Work request
Reproduce the records below exactly, but only between the lines holding "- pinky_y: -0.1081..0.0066" and "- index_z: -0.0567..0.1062", inclusive.

[Recorded data]
======

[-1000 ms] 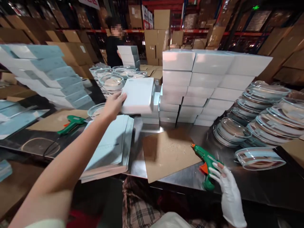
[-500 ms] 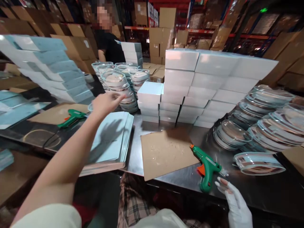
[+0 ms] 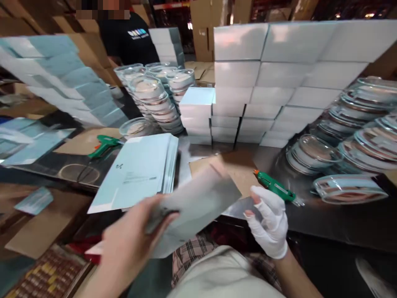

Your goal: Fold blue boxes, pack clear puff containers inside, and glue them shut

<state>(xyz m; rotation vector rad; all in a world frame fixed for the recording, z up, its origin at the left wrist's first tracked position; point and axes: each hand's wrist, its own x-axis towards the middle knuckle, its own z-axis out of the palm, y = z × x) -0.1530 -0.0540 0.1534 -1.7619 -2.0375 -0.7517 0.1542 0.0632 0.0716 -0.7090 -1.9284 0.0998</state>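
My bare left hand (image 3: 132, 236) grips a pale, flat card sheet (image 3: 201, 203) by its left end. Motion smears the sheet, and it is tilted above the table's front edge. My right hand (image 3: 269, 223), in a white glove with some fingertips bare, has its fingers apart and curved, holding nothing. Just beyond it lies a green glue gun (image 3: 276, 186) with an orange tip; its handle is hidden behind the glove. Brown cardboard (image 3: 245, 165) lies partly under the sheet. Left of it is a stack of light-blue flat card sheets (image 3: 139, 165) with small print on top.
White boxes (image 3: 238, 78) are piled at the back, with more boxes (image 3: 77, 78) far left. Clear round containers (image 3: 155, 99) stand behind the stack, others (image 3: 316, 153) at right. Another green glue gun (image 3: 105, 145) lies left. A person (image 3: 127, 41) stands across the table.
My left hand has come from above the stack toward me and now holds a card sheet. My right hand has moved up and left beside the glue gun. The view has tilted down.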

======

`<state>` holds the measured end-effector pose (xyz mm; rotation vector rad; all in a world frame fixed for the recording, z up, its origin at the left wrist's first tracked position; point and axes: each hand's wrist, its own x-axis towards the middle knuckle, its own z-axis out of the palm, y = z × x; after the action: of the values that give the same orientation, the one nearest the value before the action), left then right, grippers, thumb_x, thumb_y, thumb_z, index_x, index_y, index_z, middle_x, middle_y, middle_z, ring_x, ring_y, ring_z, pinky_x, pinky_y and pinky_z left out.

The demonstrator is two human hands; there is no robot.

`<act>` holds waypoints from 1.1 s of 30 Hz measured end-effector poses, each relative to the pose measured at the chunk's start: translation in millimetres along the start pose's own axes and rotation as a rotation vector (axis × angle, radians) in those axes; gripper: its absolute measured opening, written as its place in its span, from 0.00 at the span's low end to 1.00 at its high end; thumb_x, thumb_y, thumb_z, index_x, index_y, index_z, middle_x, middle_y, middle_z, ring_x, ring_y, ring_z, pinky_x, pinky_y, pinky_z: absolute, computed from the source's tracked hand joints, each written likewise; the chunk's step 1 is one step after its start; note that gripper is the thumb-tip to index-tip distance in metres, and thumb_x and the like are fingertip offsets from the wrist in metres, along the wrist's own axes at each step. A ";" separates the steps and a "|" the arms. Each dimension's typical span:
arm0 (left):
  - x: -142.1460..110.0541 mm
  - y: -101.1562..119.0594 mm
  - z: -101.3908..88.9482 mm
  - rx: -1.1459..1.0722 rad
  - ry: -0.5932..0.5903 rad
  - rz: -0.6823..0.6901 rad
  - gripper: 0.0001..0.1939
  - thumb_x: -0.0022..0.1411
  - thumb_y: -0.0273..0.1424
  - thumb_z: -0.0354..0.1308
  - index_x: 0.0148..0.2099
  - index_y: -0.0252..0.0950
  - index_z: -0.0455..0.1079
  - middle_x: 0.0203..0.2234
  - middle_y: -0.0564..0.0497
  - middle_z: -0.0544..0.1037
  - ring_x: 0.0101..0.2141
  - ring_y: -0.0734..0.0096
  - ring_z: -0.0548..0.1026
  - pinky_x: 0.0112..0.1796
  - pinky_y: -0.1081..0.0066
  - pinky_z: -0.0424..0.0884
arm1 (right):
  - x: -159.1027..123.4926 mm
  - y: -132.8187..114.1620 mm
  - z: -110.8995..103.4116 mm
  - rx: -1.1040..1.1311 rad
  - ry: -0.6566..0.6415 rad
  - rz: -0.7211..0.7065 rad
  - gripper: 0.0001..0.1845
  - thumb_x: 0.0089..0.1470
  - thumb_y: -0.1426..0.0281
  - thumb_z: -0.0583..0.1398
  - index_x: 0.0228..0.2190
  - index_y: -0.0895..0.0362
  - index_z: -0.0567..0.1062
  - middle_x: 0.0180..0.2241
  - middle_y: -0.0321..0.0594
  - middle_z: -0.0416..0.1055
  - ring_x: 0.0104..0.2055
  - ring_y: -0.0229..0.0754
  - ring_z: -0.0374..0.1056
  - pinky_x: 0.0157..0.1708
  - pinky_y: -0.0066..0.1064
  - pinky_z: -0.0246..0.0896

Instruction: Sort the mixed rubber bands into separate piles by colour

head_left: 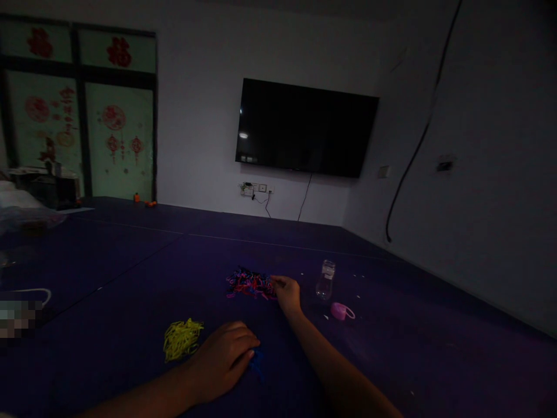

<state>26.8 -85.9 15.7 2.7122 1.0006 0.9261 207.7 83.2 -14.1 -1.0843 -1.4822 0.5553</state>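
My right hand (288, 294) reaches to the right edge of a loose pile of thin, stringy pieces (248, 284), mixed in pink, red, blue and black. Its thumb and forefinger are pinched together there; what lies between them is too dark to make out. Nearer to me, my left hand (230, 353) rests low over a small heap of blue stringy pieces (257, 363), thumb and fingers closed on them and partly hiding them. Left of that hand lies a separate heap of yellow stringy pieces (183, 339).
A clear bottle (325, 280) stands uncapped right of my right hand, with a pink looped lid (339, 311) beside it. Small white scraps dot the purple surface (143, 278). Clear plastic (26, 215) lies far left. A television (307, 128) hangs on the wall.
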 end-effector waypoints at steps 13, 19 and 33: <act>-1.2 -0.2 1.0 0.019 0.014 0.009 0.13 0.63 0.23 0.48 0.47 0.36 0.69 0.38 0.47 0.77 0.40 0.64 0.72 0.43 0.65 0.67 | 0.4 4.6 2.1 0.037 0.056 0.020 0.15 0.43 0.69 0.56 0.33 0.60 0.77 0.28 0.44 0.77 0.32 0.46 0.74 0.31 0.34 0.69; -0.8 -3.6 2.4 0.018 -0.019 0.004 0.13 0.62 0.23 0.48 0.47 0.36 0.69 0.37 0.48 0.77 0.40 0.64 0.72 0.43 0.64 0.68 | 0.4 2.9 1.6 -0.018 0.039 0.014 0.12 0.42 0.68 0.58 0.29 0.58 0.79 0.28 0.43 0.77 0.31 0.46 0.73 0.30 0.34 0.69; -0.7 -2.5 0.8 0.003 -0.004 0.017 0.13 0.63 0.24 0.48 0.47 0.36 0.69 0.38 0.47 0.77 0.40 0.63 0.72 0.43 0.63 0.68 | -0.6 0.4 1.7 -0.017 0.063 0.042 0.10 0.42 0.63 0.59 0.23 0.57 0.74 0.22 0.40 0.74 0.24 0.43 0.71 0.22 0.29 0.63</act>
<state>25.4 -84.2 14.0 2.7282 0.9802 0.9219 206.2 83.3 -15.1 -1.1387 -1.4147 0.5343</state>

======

Output below
  - pinky_y: -0.1081..0.0066
  - pinky_z: -0.0424..0.0884
arm1 (right):
  - x: -159.1027..123.4926 mm
  - y: -132.8187..114.1620 mm
  - z: -110.8995..103.4116 mm
  - rx: -1.1040..1.1311 rad
  - ry: -0.6566..0.6415 rad
  - rz: -0.7211..0.7065 rad
  - gripper: 0.0001..0.1845
  - thumb_x: 0.0089..0.1470
  - thumb_y: -0.1426..0.0281
  - thumb_z: -0.0583..0.1398
  - index_x: 0.0228..0.2190
  - index_y: -0.0895..0.0362
  - index_z: -0.0567..0.1062

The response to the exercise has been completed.